Poster Presentation ESA-SRB-ANZOS 2025 in conjunction with ENSA

Seeing double? Co-existing myasthenia gravis and gonadotroph macroadenoma in a patient presenting with diplopia (128537)

Ning Zhang 1 , Kate Ahmad 2 , Michael Harden 3 , Jeanie Chui 4 , Chinky Goswami 2 , Roderick Clifton-Bligh 1 , Matti Gild 1
  1. Department of Endocrinology, Royal North Shore Hospital, St Leonards, NSW, Australia
  2. Department of Neurology, Royal North Shore Hospital, St Leonards, NSW, Australia
  3. Department of Cardiothoracics, Royal North Shore Hospital, St Leonards, NSW, Australia
  4. Department of Anatomical Pathology, Royal North Shore Hospital, St Leonards, NSW, Australia

Myasthenia gravis is an autoimmune neuromuscular disorder characterised by muscle weakness and fatiguability including ocular symptoms such as ptosis and diplopia. Conversely, pituitary macroadenomas are benign tumours that may present with visual deficits due to compression of the optic chiasm, most notably bitemporal hemianopia. While both conditions can independently cause visual symptoms, their concurrent presentation is rare. We present the unique case of a patient with both myasthenia gravis and a gonadotroph macroadenoma, requiring separate simultaneous treatment modalities.
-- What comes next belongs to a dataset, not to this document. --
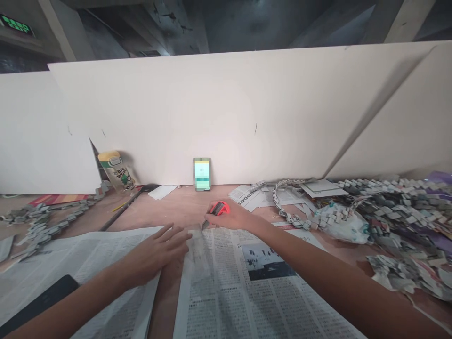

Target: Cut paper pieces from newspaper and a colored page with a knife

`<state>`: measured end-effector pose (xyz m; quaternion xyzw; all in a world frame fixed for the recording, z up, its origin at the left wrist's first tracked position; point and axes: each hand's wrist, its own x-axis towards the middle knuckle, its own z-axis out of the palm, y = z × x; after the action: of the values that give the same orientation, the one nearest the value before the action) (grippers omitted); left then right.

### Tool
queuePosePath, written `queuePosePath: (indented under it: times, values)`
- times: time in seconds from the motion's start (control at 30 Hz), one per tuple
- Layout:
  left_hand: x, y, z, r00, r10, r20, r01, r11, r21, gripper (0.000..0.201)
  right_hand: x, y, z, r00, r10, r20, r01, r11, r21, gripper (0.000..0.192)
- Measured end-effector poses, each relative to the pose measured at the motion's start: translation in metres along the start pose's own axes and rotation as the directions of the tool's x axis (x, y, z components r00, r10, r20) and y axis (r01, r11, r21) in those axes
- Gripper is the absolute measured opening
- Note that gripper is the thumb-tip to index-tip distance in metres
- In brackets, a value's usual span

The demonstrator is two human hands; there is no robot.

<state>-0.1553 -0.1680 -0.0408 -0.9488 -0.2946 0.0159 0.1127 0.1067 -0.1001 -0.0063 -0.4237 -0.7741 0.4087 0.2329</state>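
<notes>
While the newspaper sheet (226,306), thin, matte, faintly creased, spreads below the right hand (233,216), dragging could tear it. Left hand (158,252): fingers spread, nothing gripped, tips at a clear, flat strip (198,259) on its right; weak pressure might let that skid. Right hand: clamped on a hard red-and-black cutter (223,207); a slip could send it leftward into the other hand.
</notes>
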Motion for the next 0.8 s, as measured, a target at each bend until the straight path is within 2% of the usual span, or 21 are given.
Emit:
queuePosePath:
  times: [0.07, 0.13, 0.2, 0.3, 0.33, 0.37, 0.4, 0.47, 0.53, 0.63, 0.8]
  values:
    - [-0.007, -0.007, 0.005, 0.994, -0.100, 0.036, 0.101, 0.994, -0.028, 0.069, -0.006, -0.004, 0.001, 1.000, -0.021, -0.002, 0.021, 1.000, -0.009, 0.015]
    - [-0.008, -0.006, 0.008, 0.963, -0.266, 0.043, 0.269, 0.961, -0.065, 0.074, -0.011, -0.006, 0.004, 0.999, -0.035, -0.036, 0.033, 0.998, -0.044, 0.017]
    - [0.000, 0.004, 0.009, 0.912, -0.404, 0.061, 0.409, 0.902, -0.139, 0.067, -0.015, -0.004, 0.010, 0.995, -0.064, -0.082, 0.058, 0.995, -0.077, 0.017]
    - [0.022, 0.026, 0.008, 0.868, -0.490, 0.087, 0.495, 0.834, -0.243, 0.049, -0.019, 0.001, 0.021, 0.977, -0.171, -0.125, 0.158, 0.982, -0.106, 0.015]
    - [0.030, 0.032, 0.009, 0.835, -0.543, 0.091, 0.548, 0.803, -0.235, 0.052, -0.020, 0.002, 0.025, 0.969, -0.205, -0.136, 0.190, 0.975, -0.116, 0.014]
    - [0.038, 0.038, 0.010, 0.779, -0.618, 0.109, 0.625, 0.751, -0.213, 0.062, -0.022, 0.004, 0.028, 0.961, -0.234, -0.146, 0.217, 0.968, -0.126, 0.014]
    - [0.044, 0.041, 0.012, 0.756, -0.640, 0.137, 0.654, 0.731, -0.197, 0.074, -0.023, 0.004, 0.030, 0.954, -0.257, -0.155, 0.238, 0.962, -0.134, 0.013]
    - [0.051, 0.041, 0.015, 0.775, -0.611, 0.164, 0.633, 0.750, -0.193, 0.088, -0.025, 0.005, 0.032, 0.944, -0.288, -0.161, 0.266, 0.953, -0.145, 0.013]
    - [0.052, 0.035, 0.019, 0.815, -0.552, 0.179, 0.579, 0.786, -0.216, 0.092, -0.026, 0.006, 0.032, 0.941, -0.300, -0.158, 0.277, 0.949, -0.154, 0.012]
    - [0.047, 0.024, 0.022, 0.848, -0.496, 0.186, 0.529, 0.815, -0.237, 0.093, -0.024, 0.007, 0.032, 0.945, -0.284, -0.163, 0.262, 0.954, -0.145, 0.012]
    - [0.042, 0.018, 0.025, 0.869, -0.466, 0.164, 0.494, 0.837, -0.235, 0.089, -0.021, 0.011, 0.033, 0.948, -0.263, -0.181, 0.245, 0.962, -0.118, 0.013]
A 55-year-old male from a regional city presented with sudden onset diplopia. Past medical history included psoriatic arthritis (methotrexate). CT imaging showed a pituitary macroadenoma 14 x 20 x 20 mm with effacement of the optic chiasm, in adjunct to an incidental finding of a thymoma; 71 x 40 x 46 mm. Referral followed to a tertiary hospital for further work-up. Clinical examination revealed bilateral ptosis and fatiguable eye movements. Visual field testing confirmed bitemporal hemianopia. Laboratory tests showed FSH 16.9 IU/L (Ref: 1-12), LH 3.9 IU/L (Ref: 0.6-12.1), prolactin 1970 mIU/L (Ref: 73-410), TSH 2.79 mIU/L (Ref: 0.40-4.00) and T4 8.3 pmol/L (Ref: 9.0-19.0). Nerve conduction studies and positive acetylcholine receptor antibodies confirmed the concurrent diagnosis of myasthenia gravis. The patient underwent transsphenoidal resection of the macroadenoma. Histological examination confirmed a gonadotroph adenoma, positive for FSH, SF-1, GATA3 and ER on immunohistochemistry. Thyroxine replacement was initiated as well as prednisone for the treatment of myasthenia gravis. He was referred for consideration of a thymectomy.

This is one of few case reports describing a concurrent gonadotroph secreting macroadenoma and thymoma-associated seropositive myasthenia gravis. While thymomas are known to be associated with autoimmune disorders, a definitive association with pituitary adenomas remains undetermined. This case highlights the importance of collaborative multidisciplinary care and conducting a thorough diagnostic work-up for patients presenting with diplopia.